Creating new perspectives since 2009

Pakistan: Royal family among Qataris arrested for poaching rare bird

December 10, 2019 at 2:58 pm

The Houbara Bustard is found in the Canary Islands, North Africa, Iran, Saudi Arabia, India, Pakistan, Kazakhstan, China, and the UAE. It breeds in deserts and other very arid sandy areas and is largely resident within its range in Al Ain, UAE, Dec. 2012 [shankar s./Flickr]

Pakistani police have arrested seven Qatari nationals for illegally hunting precious birds in the Nushki district of the Balochistan province.

The arrestees are said to include members of the ruling Al-Thani family.

The arrested foreigners did not have a license or a no-objection certificate, according to Nushki Deputy Commissioner Abdur Razzak Sasoli, reported The Express Tribune.

Last week, Pakistan Today reported that 12 people, including four Qataris, were arrested in Balochistan for the same offence.

For decades, as a form of soft diplomacy, royal families from Qatar, the UAE and Saudi Arabia forming hunting expeditions have travelled to Pakistan during hunting season in pursuit of the houbara bustard, a shy, rare bird the size of a chicken, whose meat they believe is an aphrodisiac.

They are usually hunted using the predatory falcon bird – falconry is an ancient sport which is popular especially among Emirati and Qatari elites. The UAE issues falcons their own passports and the birds travel with their owners in airplane cabins, sometimes dozens at a time for the hunting trips.

READ: Qatar emir skips Gulf summit in Saudi Arabia

It was illegal in Pakistan to hunt the houbara until 2016, when the Supreme Court lifted a hunting ban after the government argued it hurt lucrative relations with Gulf states.
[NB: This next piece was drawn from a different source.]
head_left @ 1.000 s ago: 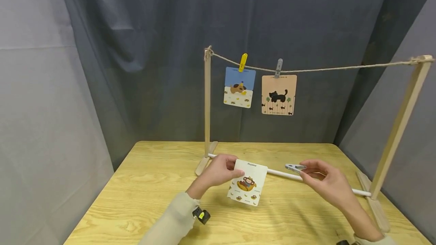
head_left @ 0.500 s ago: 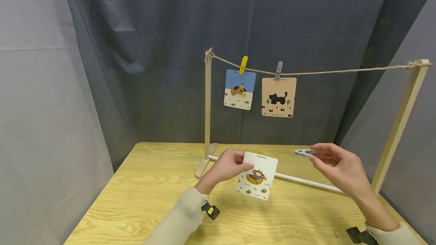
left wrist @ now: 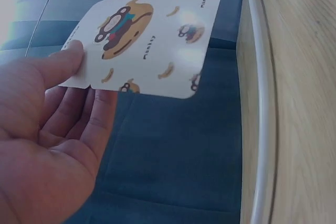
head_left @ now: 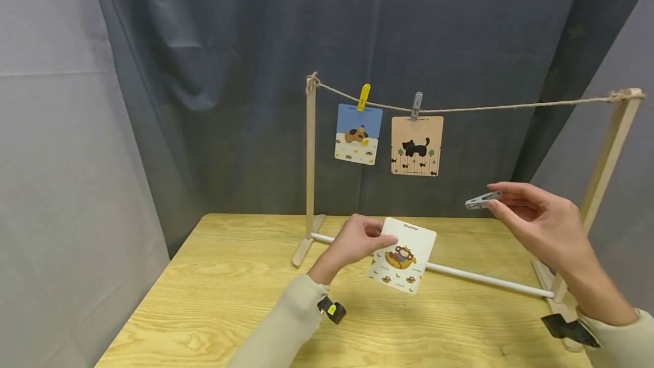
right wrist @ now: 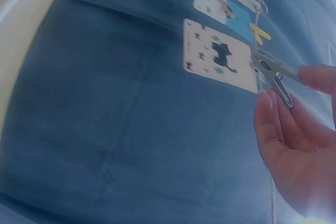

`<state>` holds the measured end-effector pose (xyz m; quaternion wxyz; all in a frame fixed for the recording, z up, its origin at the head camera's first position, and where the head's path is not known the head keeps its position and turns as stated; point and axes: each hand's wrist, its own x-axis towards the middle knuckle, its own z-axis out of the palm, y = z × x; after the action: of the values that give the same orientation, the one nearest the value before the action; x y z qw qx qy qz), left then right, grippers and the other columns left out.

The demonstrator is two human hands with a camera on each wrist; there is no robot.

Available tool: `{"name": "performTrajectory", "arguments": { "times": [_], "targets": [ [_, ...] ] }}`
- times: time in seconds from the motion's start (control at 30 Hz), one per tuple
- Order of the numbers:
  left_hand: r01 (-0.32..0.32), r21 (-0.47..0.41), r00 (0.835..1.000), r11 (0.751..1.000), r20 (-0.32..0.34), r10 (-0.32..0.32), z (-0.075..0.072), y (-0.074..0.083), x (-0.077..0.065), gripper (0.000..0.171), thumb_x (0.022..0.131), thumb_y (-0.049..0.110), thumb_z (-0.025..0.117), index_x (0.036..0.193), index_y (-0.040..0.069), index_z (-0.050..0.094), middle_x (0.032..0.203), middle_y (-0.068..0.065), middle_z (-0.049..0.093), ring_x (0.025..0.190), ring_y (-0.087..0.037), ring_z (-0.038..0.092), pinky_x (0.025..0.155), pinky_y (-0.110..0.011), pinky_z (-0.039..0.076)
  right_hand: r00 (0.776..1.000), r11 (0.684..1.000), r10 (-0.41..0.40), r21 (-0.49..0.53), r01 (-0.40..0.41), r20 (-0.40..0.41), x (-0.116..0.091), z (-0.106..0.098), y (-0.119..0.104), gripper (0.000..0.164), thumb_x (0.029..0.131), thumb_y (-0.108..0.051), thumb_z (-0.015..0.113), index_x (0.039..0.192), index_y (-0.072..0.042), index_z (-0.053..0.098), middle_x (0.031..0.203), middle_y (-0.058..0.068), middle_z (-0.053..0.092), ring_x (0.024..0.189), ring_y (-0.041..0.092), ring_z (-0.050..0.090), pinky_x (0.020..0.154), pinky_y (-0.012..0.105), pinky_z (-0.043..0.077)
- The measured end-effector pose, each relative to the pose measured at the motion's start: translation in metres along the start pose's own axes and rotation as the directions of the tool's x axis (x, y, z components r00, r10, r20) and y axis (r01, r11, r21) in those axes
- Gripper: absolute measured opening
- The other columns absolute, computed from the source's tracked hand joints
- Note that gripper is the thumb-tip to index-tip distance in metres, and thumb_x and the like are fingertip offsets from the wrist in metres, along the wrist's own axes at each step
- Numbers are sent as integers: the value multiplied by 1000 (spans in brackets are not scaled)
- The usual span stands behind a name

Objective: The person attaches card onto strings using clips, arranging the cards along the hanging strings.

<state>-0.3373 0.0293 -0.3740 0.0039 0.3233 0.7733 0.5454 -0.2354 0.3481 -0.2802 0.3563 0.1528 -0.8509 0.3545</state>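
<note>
My left hand pinches a white monkey card by its left edge, thumb on the printed face; the left wrist view shows the card from below. To the right and higher, my right hand pinches a grey clothespin by its handle ends. In the right wrist view this clothespin points away from the palm. Both hands are below the twine. On it hang a blue-and-white dog card under a yellow clothespin and a peach cat card under another grey clothespin.
A left wooden post and a right wooden post carry the twine. A white rod joins their feet low over the wooden table. Dark curtain hangs behind.
Both hands have moved right and upward, the right one farther, lifting the clothespin above the table's back edge. The monkey card has risen with the left hand. The hanging cards stay put.
</note>
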Motion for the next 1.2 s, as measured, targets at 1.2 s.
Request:
{"name": "performTrajectory", "arguments": {
  "times": [1.2],
  "targets": [
    [-71,-145,966,987,-258,32,56,76,94,26,93,30,80,112,13,82,107,1,80,95,0,70,79,-22,55,994,986,-113,-127,112,-6,96,-67,-31,33,92,-13,78,123,-3,71,96,-33,63,81,-20,61,69,1,45]
  ]
}}
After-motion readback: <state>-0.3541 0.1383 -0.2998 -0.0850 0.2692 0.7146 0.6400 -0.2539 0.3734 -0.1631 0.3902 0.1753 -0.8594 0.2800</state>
The government of Balochistan has set a fee of $100,000 for the hunting of 100 houbara bustards, however, hunting parties often exceed their quota. In 2014, Saudi prince Fahd bin Sultan bin Abdul Aziz killed more than 2,000 birds in a 21-day hunting spree causing a backlash from conservationists.

In a bid to win over local residents, Arab hunters have been known to construct roads, schools and mosques. Imported four-wheel-drive vehicles brought in for the hunt are sometimes left behind as gifts for regional leaders.

The houbara is listed by the Convention on International Trade in Endangered Species as threatened with extinction. It is on the verge of extinction in the Arabian Peninsula through falconry, hunting and habitat loss, although there have been efforts to reintroduce them.

In 2017, 26 Qatari hostages, including members of the royal family and two Saudis as part of a hunting expedition, were freed after being kidnapped and held for a ransom of $90 million in Iraq after being held for nearly a year and a half.